Winning the war against anti-science attitudes

The authors of the article agree: being pro-science does not mean blindly trusting everything science says. “It can also be dangerous,” says Philipp-Muller. Instead, “it’s about wanting a better understanding of the world and being open to scientific discoveries discovered through accurate and valid methods.”

If you count yourself among those who want a better scientific understanding of the world around you, she and Lee say there are steps you can take to help stem the tide of anti-science. “There are many different people in society who can help us solve this problem,” says Philipp-Muller.

They understand:

Scientists, who can take a warmer approach when communicating their findings, and do so in a more inclusive way for a general audience.

“It can be very difficult,” says Philipp-Muller, “but it means using language that isn’t super jargon, or that isn’t going to alienate people. And I think it’s incumbent on journalists to help (Duly noted.)

The authors of the article also advise scientists to think of new ways to share their findings with the public. “The main source of scientific information, for most people, is not scientists,” says Lee. “If we want to shape people’s receptivity, we have to start with the voices that people care about and have the most influence on.”

This list can include pastors and political leaders, TV and radio personalities and, like it or not, social media influencers.

Educators, which means anyone who interacts with children and young minds (parents included) can help by teaching children scientific reasoning skills. “Like this, when [those young people] encounter scientific information or misinformation, they can better analyze how the conclusion was reached and determine if it is valid.

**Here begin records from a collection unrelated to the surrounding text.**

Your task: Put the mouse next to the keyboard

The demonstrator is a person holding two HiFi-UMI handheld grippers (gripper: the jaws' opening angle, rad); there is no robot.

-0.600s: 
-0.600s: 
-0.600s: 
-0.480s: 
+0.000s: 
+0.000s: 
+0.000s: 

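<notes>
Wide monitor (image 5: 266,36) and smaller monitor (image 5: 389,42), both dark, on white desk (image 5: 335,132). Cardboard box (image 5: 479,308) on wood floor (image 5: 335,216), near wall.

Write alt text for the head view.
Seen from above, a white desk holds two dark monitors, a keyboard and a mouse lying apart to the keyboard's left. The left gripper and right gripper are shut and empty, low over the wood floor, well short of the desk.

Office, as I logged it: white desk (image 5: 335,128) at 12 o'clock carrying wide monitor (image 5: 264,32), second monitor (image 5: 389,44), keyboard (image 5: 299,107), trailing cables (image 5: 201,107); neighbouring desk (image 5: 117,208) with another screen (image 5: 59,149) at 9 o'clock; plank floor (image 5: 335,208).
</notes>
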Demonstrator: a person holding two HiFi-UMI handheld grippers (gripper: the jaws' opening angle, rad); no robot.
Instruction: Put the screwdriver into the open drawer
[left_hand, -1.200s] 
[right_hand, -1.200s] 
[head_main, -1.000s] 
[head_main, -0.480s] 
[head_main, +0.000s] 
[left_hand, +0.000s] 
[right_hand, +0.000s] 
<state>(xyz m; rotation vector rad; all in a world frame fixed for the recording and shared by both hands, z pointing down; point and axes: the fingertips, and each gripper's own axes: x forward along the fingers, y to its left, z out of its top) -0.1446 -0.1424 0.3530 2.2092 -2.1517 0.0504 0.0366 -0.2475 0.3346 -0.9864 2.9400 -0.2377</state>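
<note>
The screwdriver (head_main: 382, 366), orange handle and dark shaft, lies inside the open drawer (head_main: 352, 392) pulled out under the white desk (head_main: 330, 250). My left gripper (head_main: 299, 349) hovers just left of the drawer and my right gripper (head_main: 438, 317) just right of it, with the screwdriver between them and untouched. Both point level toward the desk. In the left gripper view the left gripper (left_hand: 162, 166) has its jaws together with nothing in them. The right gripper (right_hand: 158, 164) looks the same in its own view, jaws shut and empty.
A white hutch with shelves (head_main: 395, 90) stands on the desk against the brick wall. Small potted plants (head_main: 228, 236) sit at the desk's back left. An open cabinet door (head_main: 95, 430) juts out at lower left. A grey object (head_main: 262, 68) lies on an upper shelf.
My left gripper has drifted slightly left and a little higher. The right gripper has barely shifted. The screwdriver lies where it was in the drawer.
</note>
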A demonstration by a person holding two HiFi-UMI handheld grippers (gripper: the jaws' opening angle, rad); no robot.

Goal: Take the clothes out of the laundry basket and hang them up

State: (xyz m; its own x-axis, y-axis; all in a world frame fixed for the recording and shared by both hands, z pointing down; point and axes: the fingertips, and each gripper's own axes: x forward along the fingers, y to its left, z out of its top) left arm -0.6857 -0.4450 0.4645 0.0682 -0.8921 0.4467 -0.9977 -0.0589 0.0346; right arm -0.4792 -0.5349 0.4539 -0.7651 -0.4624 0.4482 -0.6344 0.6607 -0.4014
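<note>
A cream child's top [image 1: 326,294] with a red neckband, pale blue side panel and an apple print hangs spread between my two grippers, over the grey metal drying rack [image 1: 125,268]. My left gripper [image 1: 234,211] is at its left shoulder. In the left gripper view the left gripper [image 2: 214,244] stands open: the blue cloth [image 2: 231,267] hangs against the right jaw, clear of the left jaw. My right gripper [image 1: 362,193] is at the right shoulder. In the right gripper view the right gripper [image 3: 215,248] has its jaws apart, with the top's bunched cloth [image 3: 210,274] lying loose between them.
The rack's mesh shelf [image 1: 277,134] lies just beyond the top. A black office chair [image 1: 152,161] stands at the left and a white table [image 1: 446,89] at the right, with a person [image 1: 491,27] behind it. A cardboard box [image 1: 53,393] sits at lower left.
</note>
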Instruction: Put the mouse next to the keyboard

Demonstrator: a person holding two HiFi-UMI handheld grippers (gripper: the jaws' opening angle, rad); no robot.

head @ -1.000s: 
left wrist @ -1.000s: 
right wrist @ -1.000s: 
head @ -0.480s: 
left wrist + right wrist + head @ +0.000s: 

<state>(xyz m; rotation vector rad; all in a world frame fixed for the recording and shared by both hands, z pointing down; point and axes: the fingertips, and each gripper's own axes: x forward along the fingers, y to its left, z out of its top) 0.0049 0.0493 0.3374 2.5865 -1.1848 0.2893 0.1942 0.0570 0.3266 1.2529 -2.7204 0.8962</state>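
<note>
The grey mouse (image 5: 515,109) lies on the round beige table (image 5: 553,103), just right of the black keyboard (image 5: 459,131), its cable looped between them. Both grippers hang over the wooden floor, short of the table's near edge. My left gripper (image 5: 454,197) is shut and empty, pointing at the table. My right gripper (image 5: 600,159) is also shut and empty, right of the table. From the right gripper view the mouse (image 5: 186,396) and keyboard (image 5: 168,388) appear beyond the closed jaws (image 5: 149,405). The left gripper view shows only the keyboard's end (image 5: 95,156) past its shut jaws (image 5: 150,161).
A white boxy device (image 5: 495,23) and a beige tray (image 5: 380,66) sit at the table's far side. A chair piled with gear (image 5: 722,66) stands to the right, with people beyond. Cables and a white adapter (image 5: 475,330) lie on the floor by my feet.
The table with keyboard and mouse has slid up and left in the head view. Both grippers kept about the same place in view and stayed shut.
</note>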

All of us, who can fend off anti-science with the surprisingly effective technique of not being a fool. If you hear someone defending an anti-science point of view – perhaps at your Thanksgiving table – arguing or telling that person they’re stupid won’t help.

Instead, Philipp-Muller advises, “Try to find common ground and a shared identity with someone who shares opinions with an anti-science group.”

Having a calm, respectful conversation about their perspective can help them overcome their resistance, or even recognize that they have fallen into one of the four patterns described above.